Pour informer les prêteurs sur les risques, les plateformes sont tenues de publier sur leurs sites Internet :
- les conditions d’éligibilité et les critères d’analyse et de sélection des projets et des porteurs de projets ainsi que les informations qu’ils recueillent à cet effet,
- les taux de défaillance enregistrés au cours des trente-six derniers mois ou, s’il remonte à moins de trois ans, depuis le démarrage de l’activité, ainsi calculés et mis à jour trimestriellement. Bien souvent, les plateformes sont encore jeunes pour rendre compte de leurs taux de défaut. Mais cette obligation devrait permettre de retenir sur le marché les plateformes les plus performantes et inciter celles-ci à prêter la plus grande attention au choix des projets.

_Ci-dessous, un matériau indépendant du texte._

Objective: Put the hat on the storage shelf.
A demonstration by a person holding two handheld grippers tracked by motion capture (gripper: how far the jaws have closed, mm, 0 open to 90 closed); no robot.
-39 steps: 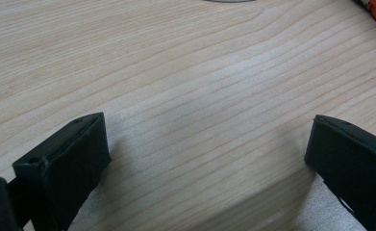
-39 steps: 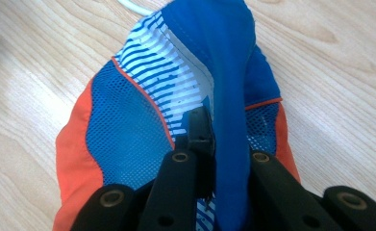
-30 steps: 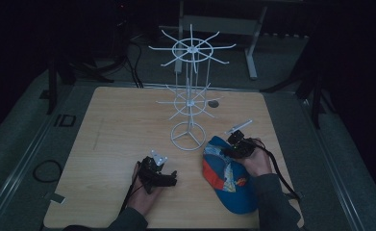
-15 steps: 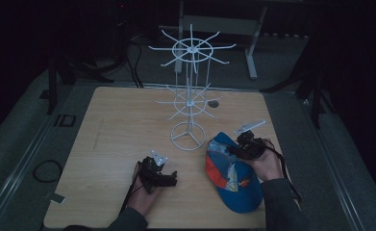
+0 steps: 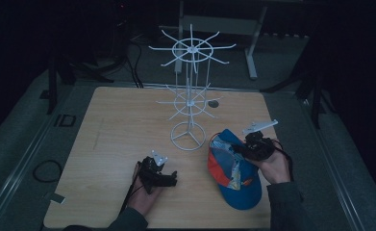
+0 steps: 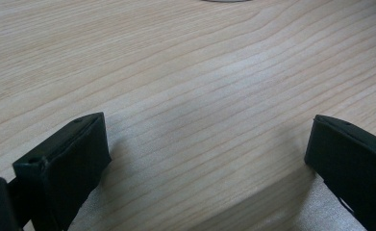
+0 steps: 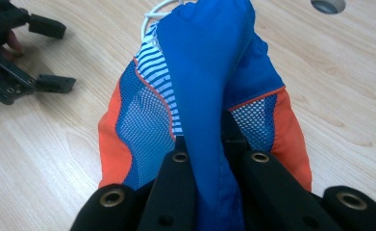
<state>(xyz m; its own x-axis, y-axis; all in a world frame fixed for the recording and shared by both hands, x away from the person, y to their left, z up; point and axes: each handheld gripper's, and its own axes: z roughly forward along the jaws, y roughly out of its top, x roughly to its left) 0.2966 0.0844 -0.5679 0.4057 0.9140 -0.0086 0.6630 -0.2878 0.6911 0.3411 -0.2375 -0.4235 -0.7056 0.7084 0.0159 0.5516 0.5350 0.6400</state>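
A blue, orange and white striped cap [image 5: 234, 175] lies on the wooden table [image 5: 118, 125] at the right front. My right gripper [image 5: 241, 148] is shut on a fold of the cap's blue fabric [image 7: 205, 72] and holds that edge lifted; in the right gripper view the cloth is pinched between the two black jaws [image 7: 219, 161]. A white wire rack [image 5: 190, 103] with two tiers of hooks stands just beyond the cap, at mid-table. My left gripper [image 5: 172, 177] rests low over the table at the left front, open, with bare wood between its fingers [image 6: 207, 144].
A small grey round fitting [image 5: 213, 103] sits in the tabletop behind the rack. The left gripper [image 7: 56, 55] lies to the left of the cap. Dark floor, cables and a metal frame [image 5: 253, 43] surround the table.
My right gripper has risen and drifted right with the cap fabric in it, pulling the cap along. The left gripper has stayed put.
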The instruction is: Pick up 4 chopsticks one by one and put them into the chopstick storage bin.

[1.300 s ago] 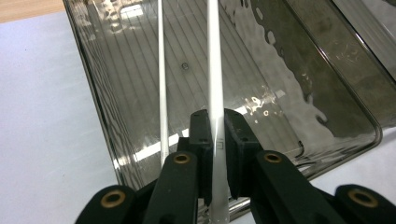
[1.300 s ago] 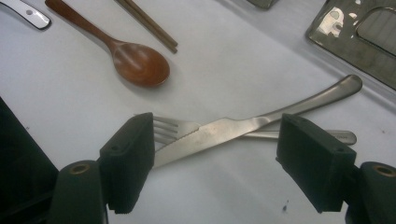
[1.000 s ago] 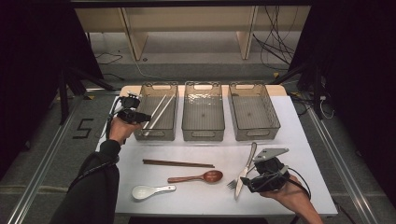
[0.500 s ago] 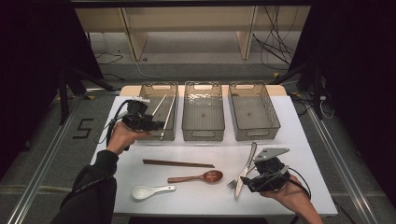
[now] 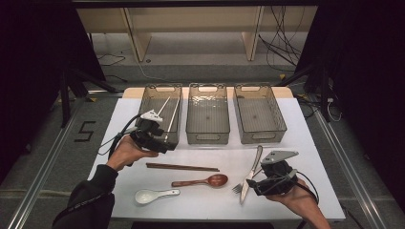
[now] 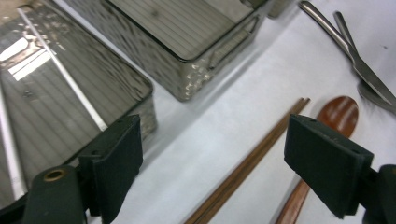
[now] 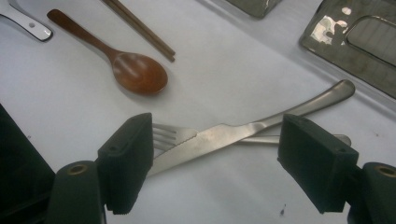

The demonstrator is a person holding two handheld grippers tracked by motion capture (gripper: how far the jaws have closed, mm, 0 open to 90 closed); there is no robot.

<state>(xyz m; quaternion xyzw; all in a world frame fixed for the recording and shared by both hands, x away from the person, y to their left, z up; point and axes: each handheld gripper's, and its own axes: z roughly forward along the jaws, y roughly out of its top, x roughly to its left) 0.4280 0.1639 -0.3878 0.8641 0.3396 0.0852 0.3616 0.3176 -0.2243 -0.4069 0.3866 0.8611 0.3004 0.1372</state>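
Observation:
My left gripper (image 5: 162, 142) hovers over the front edge of the left clear bin (image 5: 149, 95). Its jaws have just been opening and now stand wide apart with nothing between them (image 6: 212, 154). Two pale thin sticks (image 5: 170, 117) lie inside that bin. Below the gripper, brown chopsticks (image 5: 182, 167) rest on the white table. My right gripper (image 5: 261, 183) is open at the front right, its jaws either side of a crossed knife (image 7: 224, 135) and fork (image 7: 168, 133) without touching them.
A wooden spoon (image 5: 203, 181) and a white ceramic spoon (image 5: 153, 194) lie near the table's front edge. The middle bin (image 5: 207, 138) and right bin (image 5: 260, 138) stand at the back. Cables trail from both grippers.
My left hand has moved right and toward me, from the left bin's outer side to its front edge. The right hand has stayed where it was.

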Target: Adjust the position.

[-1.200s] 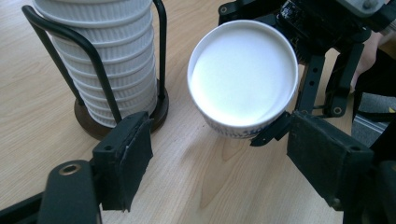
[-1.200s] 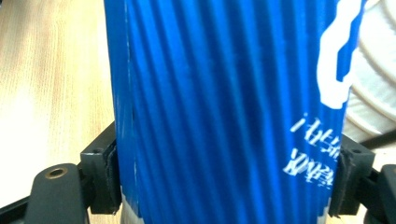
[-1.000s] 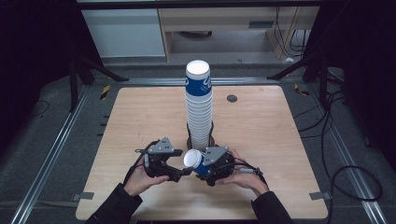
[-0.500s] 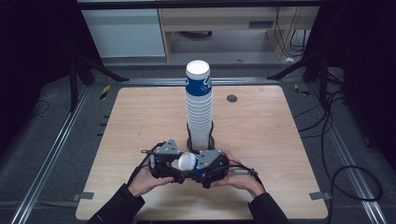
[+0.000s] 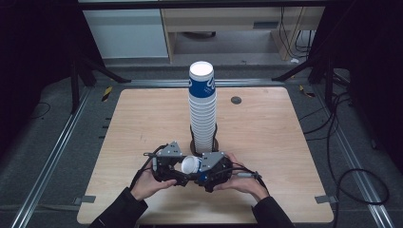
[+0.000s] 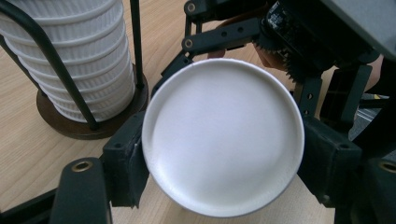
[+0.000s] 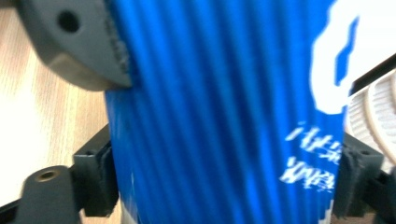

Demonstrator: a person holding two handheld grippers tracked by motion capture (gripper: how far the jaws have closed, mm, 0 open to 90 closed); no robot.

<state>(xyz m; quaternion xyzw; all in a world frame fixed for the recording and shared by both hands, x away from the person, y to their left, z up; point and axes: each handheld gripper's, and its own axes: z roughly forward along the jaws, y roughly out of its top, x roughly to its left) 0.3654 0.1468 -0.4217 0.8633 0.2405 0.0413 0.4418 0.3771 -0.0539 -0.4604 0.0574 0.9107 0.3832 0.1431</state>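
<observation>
Blue cup (image 5: pixel 191 165) lying level, base toward left gripper (image 5: pixel 167 164) | left fingers gripping it | right gripper (image 5: pixel 209 167) fingers opening

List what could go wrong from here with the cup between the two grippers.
1. The left hand-held gripper has just been closing on the blue cup while the right hand-held gripper has just been opening: a mistimed handover could drop it onto the table.
2. Squeezing harder may crush its thin wall.
3. The tall cup stack stands close behind; a bump could topple it.
</observation>
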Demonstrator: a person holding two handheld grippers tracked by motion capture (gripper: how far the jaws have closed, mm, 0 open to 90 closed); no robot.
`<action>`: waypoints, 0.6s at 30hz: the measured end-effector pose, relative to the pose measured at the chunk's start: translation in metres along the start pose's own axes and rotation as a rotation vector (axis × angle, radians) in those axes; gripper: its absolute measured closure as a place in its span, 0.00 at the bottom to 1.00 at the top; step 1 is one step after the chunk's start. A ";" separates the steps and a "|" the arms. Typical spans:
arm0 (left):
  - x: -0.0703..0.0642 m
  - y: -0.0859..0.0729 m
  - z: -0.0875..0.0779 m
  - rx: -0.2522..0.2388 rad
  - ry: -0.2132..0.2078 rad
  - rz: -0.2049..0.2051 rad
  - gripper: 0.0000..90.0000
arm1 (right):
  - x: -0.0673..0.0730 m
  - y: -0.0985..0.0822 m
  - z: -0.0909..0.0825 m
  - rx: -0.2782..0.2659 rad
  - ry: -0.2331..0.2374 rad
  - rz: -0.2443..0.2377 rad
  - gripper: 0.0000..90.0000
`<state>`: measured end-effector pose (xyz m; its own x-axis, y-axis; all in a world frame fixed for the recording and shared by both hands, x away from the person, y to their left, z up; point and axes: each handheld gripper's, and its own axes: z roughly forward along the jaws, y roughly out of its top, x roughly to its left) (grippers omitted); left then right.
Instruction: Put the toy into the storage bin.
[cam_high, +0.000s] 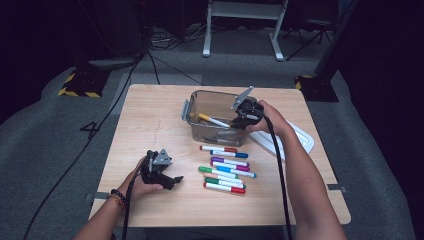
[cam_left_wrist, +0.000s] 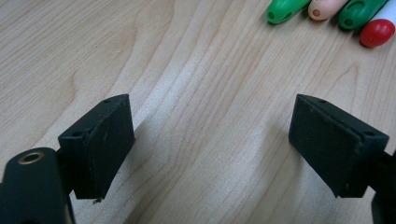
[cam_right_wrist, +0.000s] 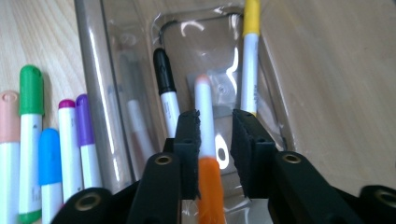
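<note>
Right gripper (cam_right_wrist: 214, 126) angled into clear bin (cam_high: 192, 107), orange marker (cam_right_wrist: 208, 172) between fingers

Overhead light falls bright on the pale wooden table (cam_high: 150, 125) while the room behind sinks into near-black, soft shadows trail beneath the left gripper (cam_left_wrist: 210, 144), white glare streaks the clear plastic box (cam_right_wrist: 100, 93), and the nearest orange marker (cam_right_wrist: 208, 154) blurs.
</note>
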<state>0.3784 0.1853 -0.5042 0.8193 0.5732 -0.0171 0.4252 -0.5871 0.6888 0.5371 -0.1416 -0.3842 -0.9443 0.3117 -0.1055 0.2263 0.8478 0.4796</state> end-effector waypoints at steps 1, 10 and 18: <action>0.000 0.000 0.000 0.000 0.001 -0.001 0.16 | 0.000 0.000 -0.001 -0.008 -0.002 0.005 0.79; 0.000 0.000 0.000 0.000 0.000 0.000 0.16 | 0.004 -0.002 -0.017 -0.143 -0.038 0.026 0.70; 0.000 0.000 0.000 0.000 0.000 0.000 0.16 | 0.024 -0.009 -0.051 -0.358 -0.113 0.087 0.59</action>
<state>0.3784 0.1853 -0.5042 0.8194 0.5730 -0.0169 0.4249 -0.5873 0.6889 0.5003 -0.1633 -0.3469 -0.8886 0.4379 -0.1364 0.1880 0.6190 0.7626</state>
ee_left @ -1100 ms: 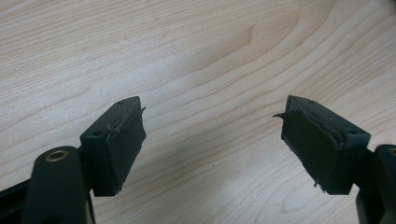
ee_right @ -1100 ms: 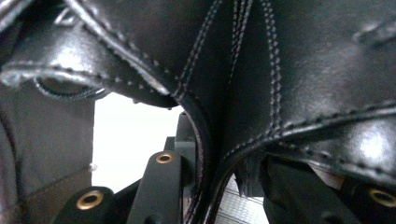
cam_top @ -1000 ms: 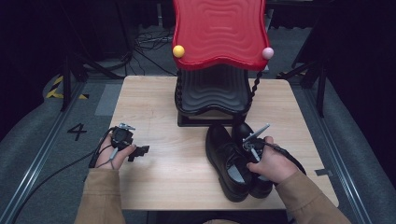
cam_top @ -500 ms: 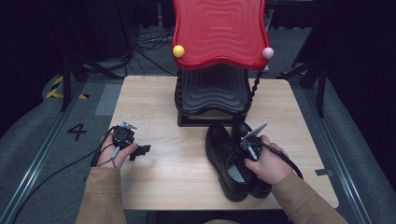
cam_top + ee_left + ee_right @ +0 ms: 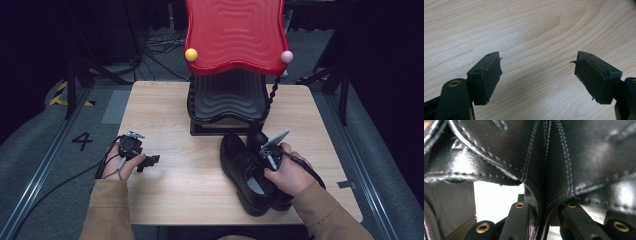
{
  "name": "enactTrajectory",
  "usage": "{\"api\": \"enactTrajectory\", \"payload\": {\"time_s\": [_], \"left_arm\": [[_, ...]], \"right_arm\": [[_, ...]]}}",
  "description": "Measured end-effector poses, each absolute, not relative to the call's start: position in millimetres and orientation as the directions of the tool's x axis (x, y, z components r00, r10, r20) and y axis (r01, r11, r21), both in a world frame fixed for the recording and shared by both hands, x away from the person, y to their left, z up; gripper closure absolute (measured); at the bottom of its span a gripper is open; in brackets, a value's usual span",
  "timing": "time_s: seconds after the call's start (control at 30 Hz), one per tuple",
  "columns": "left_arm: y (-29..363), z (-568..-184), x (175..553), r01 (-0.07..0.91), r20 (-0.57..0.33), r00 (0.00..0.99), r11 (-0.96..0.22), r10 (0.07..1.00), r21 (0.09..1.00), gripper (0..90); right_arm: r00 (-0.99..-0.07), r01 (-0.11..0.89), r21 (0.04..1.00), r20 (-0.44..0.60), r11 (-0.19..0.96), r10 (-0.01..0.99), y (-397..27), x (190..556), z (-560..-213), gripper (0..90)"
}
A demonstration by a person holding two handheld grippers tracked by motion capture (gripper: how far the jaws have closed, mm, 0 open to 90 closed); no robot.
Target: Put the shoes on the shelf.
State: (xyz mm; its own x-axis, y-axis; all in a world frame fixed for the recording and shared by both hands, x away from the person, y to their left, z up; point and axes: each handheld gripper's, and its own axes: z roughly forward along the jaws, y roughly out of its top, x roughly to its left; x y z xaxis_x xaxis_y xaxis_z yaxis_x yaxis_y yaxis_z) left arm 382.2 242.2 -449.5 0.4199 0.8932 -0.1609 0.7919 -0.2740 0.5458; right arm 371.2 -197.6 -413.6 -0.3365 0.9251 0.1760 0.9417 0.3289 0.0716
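Light wood table (image 5: 170, 190) seen from above, person's forearms in tan sleeves coming in from the bottom. Left gripper (image 5: 148, 161) rests low on the table near its left edge, held in the left hand (image 5: 120, 162), cable trailing off to the left. In the left gripper view its jaws are spread wide, nothing between them, bare wood grain (image 5: 529, 32) underneath; gripper midpoint (image 5: 536, 71). Pair of black leather lace-up shoes (image 5: 247, 172) sits side by side on the right half of the table, toes toward the rack, heels near the person's edge. Right hand (image 5: 287, 172) sits over the shoes, right gripper (image 5: 262, 150) tipped down into them, grey plate sticking up. In the right gripper view the jaws are clenched on a stitched leather edge of the shoe (image 5: 544, 170), one jaw either side of the collar seam, gripper midpoint (image 5: 543, 220); bright table surface visible through a gap at left. Which shoe of the pair is pinched cannot be told for sure. Behind the shoes, at the table's far middle, stands a shoe rack with a black wavy shelf (image 5: 227, 97) below and a red wavy shelf (image 5: 235, 32) on top, yellow ball (image 5: 191, 54) and pink ball (image 5: 286, 56) at its front corners.
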Motion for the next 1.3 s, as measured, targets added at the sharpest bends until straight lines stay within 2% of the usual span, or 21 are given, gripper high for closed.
{"api": "enactTrajectory", "payload": {"time_s": [0.2,0.67,1.3], "left_arm": [[243,-450,381,0.795,-0.169,0.419,-0.270,0.892,0.543,22.0],[245,-449,381,0.792,-0.165,0.415,-0.266,0.895,0.549,22.0],[245,-448,380,0.791,-0.162,0.415,-0.267,0.895,0.551,22.0]], "right_arm": [[-0.331,0.944,0.081,0.210,0.321,0.920,-205,369,-402,82.7],[-0.364,0.931,0.099,0.196,0.351,0.911,-217,346,-353,82.6],[-0.429,0.900,0.154,0.146,0.408,0.892,-225,325,-263,82.7]]}}
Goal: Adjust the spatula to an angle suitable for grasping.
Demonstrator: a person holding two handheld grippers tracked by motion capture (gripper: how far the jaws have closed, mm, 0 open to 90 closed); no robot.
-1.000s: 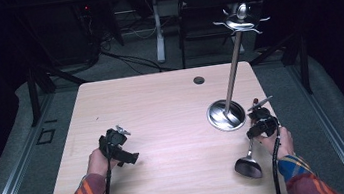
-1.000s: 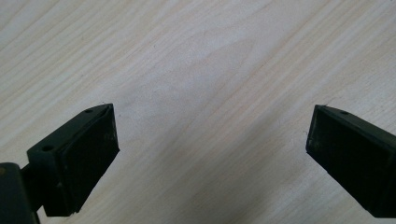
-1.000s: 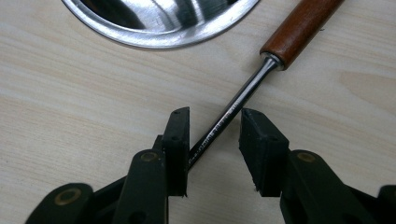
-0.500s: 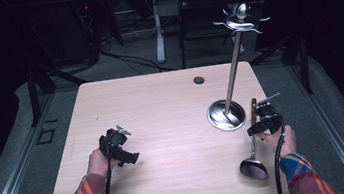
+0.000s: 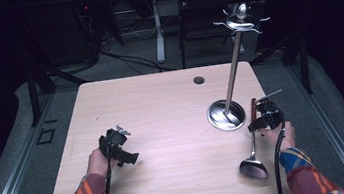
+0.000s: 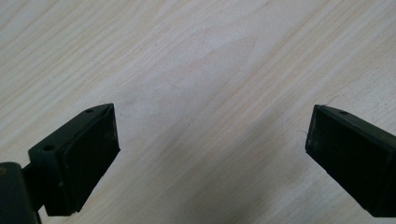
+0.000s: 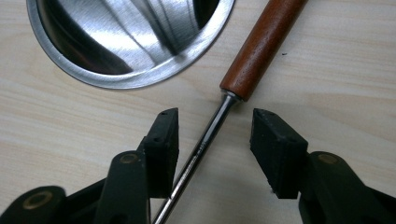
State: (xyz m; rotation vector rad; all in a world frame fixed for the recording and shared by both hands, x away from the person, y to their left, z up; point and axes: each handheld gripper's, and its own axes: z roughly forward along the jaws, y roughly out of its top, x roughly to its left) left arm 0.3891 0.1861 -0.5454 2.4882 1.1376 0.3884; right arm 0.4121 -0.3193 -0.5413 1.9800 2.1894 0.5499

Quel avenir du financement participatif dans le secteur de l’énergie ?
Le financement participatif montre en France une belle courbe de croissance. Le paysage n’est pas encore figé, le secteur se trouve dans une phase de développement.
Aujourd’hui, peu d’acteurs peuvent se targuer d’être rentables. Ils doivent sans cesse s’adapter à mesure que le cadre juridique du financement participatif se construit, que les nouvelles technologies notamment du numérique émergent et que la réglementation s’appliquant aux projets évolue.
Concernant les projets énergétiques, les plateformes de niche tirent cependant leur épingle du jeu. Elles présentent une expertise essentielle pour sélectionner les projets et peuvent atteindre la taille critique pour attirer et retenir les porteurs de projet et une communauté de fidèles investisseurs une fois leur confiance acquise. Le secteur devrait donc connaître de la consolidation dans les années à venir. Qui de la spécialisation ou de la diversification arrivera le mieux à s’enraciner ?
De plus, le financement participatif s’applique relativement bien au secteur de l’énergie et le potentiel est important. Si la plupart des projets proposés sont nouveaux, le refinancement du parc existant est aussi concerné.
Enfin, les outils et les formes de rétribution évoluent peu à peu, solidifiant et modernisant le secteur. De nouvelles formes de rétribution sont peu à peu introduites, comme les obligations convertibles, les titres participatifs ou encore les minibons (reconnaissance de dettes correspondant aux bons de caisse spécifiques au financement participatif) par une ordonnance du 29 avril 2016. Alors que les prêts participatifs ne sont accessibles qu’aux personnes physiques, les minibons sont en revanche ouverts aussi bien aux personnes physiques que morales. La communauté d’investisseurs s’élargit ainsi considérablement.
Les minibons, qui sont intermédiés par les plateformes agréées CIP, peuvent également servir d’expérimentation dans le développement de la blockchain. Il s’agit d’une technologie de transmission d’informations, transparente, fonctionnant sans organe central de contrôle et en principe 100% fiable et sécurisée. Concrètement, cette technologie devrait venir simplifier l’ensemble des transactions (réduction des intermédiaires et des coûts de transaction). Déjà, Enerfip a pu tester cette technologie avec succès en simulant une émission obligataire.
A terme, des marchés secondaires pourraient même voir le jour grâce à la blockchain qui permettrait de s’échanger les minibons à un coût négligeable pour les plateformes et de manière sécurisée.
Le financement participatif a donc rapidement trouvé sa place à côté des financeurs traditionnels de l’énergie en apportant des financements alternatifs à des projets décentralisés et de plus en plus importants. Il apporte également un lien avec les citoyens, essentiel pour le développement des moyens de production d’EnR, très territorialisés. Il n’a pas fini de faire entendre parler de lui et devrait conduire à l’émergence d’un réel écosystème avec l’arrivée de nouveaux acteurs (par exemple des assureurs spécialisés, agences en marketing digital, ou acteurs de la blockchain…).